Problem to work on = Repeat exactly, and only, the lines of the entries below from the one with "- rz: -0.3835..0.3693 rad" through the one with "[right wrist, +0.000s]", both ends included.

Segment Start: Dataset extract

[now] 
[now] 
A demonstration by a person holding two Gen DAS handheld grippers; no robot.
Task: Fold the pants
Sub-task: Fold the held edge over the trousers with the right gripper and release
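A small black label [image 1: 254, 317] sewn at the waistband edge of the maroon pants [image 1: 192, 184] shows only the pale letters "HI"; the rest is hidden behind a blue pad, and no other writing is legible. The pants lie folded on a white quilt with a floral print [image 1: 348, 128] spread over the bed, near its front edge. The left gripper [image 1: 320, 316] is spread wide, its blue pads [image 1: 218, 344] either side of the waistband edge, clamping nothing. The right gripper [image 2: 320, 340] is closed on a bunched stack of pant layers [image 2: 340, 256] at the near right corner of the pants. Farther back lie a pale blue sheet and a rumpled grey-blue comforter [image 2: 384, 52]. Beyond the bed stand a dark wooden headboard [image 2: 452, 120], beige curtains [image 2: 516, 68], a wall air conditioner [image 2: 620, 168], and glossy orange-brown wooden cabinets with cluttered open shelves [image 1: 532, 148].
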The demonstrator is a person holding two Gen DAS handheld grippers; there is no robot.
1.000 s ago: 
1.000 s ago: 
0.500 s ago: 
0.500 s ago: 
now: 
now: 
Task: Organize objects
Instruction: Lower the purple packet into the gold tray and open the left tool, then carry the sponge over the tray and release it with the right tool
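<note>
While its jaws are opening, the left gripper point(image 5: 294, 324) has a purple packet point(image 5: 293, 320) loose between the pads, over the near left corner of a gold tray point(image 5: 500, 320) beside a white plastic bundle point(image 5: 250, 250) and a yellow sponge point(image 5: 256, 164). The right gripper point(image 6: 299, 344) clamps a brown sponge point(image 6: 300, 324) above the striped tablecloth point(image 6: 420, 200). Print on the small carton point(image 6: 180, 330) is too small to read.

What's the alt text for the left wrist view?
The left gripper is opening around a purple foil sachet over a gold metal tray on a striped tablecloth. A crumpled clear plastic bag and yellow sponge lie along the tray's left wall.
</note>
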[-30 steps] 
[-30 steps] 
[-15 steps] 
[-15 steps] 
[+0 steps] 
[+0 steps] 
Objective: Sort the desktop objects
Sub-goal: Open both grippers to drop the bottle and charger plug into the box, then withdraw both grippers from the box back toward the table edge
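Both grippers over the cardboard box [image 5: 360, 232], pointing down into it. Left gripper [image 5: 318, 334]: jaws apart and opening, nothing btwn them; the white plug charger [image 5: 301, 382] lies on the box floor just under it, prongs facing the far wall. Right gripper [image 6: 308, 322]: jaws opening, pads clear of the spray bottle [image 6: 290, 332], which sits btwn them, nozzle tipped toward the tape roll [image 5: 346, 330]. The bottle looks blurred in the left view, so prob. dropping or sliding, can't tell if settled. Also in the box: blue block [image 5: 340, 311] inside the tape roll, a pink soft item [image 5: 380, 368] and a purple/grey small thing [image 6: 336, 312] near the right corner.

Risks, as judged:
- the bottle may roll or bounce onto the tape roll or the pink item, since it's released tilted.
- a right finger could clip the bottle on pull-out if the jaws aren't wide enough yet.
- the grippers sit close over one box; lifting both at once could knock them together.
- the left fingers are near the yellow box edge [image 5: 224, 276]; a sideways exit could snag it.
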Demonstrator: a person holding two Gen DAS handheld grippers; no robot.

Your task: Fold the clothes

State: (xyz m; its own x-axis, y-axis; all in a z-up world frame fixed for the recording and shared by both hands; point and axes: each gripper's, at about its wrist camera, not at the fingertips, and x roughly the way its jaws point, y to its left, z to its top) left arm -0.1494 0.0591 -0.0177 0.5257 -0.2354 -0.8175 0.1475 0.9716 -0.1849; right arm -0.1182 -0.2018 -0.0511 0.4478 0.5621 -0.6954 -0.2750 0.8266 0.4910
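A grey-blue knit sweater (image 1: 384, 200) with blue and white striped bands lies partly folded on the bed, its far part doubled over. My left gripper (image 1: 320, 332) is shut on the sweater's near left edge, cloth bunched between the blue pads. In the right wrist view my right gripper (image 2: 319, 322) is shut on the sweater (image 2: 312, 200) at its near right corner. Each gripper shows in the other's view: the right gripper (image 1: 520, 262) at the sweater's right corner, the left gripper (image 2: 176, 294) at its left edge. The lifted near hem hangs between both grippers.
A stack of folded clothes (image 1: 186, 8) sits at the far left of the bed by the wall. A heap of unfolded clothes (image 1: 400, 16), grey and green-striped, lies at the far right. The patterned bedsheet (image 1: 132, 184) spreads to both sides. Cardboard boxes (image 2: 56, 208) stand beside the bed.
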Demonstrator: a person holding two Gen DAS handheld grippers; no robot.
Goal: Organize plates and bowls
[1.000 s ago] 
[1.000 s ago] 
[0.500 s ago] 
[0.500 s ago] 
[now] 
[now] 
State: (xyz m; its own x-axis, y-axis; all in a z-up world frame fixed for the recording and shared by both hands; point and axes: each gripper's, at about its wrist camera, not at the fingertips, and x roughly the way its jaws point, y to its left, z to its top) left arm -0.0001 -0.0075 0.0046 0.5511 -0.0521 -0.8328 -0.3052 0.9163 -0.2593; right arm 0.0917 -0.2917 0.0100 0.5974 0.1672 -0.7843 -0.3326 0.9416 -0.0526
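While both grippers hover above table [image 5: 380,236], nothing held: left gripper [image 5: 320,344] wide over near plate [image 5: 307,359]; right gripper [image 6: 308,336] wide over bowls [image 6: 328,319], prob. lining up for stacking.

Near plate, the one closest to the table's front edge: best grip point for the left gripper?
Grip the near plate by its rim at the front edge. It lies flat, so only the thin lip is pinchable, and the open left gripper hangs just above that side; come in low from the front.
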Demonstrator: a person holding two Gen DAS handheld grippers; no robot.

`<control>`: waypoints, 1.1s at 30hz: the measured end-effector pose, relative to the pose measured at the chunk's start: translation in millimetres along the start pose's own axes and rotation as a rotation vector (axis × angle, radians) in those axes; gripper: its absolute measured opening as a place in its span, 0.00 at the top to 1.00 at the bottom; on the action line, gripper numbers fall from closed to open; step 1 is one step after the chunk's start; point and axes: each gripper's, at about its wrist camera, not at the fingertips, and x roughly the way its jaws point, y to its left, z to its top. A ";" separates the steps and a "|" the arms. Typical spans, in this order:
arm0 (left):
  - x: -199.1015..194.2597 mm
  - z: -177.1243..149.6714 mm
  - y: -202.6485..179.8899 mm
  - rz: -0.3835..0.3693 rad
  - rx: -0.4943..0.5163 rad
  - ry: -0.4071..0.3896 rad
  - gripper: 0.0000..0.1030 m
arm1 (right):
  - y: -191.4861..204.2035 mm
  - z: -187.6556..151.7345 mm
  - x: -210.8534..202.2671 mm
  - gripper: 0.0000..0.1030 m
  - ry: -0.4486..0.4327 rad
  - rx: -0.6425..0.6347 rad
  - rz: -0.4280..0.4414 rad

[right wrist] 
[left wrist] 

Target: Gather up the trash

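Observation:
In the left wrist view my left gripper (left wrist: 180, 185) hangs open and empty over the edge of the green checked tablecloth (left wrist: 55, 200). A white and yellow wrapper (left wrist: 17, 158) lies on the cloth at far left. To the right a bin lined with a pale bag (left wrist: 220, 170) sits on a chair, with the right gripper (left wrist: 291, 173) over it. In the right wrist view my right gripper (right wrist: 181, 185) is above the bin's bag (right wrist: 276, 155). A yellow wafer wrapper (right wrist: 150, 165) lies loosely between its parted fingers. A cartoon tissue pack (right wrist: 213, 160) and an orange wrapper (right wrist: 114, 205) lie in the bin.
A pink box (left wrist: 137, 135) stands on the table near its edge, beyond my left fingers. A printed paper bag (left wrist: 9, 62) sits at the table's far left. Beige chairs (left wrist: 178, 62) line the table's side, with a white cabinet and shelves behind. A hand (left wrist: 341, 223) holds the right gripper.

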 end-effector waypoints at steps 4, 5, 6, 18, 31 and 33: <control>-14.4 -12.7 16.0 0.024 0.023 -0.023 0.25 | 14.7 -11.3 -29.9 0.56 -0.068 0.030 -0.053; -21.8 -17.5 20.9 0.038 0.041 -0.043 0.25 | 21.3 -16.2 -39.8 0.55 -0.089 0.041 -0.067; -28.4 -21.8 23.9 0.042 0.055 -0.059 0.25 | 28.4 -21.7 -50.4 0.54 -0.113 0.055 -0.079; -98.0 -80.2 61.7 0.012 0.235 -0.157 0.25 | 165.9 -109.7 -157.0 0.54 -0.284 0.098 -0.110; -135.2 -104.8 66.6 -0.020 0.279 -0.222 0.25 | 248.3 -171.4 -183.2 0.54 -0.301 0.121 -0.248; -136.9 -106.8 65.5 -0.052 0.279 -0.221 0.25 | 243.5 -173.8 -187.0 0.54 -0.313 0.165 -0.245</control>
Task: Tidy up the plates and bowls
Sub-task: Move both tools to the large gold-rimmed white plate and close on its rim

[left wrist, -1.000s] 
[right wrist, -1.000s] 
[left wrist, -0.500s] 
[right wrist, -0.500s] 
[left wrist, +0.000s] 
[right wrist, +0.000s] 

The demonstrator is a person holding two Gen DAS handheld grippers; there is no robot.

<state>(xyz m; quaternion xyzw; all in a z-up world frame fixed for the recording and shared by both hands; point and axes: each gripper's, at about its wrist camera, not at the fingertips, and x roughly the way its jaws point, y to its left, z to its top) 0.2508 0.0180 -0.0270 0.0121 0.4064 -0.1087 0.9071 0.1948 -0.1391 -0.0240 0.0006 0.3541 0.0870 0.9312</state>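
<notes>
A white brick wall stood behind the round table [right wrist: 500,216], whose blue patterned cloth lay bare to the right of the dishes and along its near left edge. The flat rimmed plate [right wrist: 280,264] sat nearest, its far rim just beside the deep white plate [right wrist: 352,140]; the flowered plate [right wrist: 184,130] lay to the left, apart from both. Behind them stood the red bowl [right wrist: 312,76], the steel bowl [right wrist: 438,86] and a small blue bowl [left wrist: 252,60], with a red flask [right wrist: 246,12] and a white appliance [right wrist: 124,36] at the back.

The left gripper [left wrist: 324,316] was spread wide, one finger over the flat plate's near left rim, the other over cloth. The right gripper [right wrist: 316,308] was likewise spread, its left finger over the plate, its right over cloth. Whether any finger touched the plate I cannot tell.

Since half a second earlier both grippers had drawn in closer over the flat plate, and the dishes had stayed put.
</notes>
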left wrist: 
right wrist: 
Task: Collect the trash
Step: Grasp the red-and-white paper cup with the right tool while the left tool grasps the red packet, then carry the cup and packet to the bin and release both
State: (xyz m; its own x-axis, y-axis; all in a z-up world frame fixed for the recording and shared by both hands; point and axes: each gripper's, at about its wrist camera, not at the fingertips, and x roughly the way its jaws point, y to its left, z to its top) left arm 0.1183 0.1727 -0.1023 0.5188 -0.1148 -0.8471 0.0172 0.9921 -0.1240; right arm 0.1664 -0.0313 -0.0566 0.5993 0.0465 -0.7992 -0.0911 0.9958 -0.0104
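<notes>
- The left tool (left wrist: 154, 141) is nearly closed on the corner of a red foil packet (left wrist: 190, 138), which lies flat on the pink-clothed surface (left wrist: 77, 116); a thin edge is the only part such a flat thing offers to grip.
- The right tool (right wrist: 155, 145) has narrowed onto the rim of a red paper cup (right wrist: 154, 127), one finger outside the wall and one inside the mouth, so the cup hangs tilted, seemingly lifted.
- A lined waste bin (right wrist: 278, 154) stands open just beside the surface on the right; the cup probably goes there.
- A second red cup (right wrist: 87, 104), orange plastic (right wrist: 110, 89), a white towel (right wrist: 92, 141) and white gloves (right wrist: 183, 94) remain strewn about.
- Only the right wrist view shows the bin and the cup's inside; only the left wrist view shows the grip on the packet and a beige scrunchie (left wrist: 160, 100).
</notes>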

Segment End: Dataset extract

Answer below =
  - rz: -0.3835..0.3693 rad
  - rx: -0.4943..0.5163 rad
  - ry: -0.4071..0.3896 rad
  - gripper: 0.0000..0.1030 m
arm1 (right):
  - y: -191.4861..204.2035 mm
  - z: -187.6556..151.7345 mm
  - x: -210.8534..202.2671 mm
  - gripper: 0.0000..0.1030 m
  - ry: -0.4486..0.4327 rad
  - rx: -0.6425..0.6347 rad
  - rz: -0.4280..0.4414 rad

[right wrist] 
[left wrist] 

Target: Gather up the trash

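Observation:
In the left wrist view my left gripper (left wrist: 180, 185) hangs open and empty over the edge of the green checked tablecloth (left wrist: 55, 200). A white and yellow wrapper (left wrist: 17, 158) lies on the cloth at far left. To the right a bin lined with a pale bag (left wrist: 220, 170) sits on a chair, with the right gripper (left wrist: 291, 173) over it. In the right wrist view my right gripper (right wrist: 181, 185) is above the bin's bag (right wrist: 276, 155). A yellow wafer wrapper (right wrist: 150, 165) lies loosely between its parted fingers. A cartoon tissue pack (right wrist: 213, 160) and an orange wrapper (right wrist: 114, 205) lie in the bin.
A pink box (left wrist: 137, 135) stands on the table near its edge, beyond my left fingers. A printed paper bag (left wrist: 9, 62) sits at the table's far left. Beige chairs (left wrist: 178, 62) line the table's side, with a white cabinet and shelves behind. A hand (left wrist: 341, 223) holds the right gripper.
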
 end-effector waypoints at steps 4, 5, 6, 18, 31 and 33: <control>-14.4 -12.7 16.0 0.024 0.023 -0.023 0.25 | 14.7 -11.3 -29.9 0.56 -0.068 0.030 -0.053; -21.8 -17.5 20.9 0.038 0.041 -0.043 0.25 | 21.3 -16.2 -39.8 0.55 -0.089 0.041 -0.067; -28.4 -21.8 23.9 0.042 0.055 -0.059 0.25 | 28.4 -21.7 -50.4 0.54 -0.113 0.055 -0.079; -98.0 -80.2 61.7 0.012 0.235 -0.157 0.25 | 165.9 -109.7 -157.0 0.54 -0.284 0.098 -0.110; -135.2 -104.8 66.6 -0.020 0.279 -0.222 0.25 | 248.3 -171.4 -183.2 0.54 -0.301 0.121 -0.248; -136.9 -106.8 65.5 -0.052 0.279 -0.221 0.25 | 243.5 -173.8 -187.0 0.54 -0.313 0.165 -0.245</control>
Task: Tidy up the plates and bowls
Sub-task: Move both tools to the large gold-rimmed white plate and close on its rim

[left wrist, -1.000s] 
[right wrist, -1.000s] 
[left wrist, -0.500s] 
[right wrist, -0.500s] 
[left wrist, +0.000s] 
[right wrist, +0.000s] 

The exercise asks for nothing more.